## WHAT THE TASK ASKS
An exact transcription of the lines below, from the first through the one containing "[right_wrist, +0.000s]", is the only output wanted.

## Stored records
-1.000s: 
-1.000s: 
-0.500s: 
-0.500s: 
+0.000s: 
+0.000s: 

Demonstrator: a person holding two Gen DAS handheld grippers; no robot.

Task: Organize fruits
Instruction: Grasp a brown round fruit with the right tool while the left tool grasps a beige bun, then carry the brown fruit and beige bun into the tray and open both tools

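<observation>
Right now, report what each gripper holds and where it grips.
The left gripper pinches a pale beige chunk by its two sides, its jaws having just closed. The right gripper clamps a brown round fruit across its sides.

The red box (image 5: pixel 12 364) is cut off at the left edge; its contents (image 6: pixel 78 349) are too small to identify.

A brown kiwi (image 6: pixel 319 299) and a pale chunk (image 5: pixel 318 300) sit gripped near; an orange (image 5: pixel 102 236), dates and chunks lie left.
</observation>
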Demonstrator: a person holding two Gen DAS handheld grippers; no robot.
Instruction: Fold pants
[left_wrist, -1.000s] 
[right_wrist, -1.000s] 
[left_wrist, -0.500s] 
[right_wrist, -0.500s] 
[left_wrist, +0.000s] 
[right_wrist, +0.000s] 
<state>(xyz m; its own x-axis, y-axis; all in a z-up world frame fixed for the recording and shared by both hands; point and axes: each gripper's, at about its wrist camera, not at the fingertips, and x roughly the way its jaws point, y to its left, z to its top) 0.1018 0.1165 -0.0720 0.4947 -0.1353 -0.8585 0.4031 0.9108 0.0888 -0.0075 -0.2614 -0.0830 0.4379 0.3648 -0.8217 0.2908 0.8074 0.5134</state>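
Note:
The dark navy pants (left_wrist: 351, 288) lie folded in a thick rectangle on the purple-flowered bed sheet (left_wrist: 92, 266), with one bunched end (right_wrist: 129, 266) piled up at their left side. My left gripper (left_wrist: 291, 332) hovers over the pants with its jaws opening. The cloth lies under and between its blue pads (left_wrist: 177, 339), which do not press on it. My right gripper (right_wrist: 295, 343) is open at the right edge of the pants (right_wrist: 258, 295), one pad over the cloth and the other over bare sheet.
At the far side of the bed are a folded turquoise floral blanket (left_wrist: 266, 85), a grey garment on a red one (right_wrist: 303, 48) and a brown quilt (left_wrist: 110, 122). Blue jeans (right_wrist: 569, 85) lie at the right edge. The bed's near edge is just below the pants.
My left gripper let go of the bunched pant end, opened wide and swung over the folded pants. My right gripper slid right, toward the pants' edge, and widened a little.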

## ANSWER BELOW
-1.000s: 
-1.000s: 
-0.500s: 
-0.500s: 
+0.000s: 
+0.000s: 

Demonstrator: a person holding two Gen DAS handheld grippers; no robot.

Task: Organize fruits
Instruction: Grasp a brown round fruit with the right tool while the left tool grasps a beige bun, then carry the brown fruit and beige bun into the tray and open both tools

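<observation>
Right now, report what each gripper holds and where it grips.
The left gripper pinches a pale beige chunk by its two sides, its jaws having just closed. The right gripper clamps a brown round fruit across its sides.

The red box (image 5: pixel 12 364) is cut off at the left edge; its contents (image 6: pixel 78 349) are too small to identify.

A brown kiwi (image 6: pixel 319 299) and a pale chunk (image 5: pixel 318 300) sit gripped near; an orange (image 5: pixel 102 236), dates and chunks lie left.
</observation>
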Demonstrator: a person holding two Gen DAS handheld grippers; no robot.
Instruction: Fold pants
[left_wrist, -1.000s] 
[right_wrist, -1.000s] 
[left_wrist, -0.500s] 
[right_wrist, -0.500s] 
[left_wrist, +0.000s] 
[right_wrist, +0.000s] 

That is the entire output.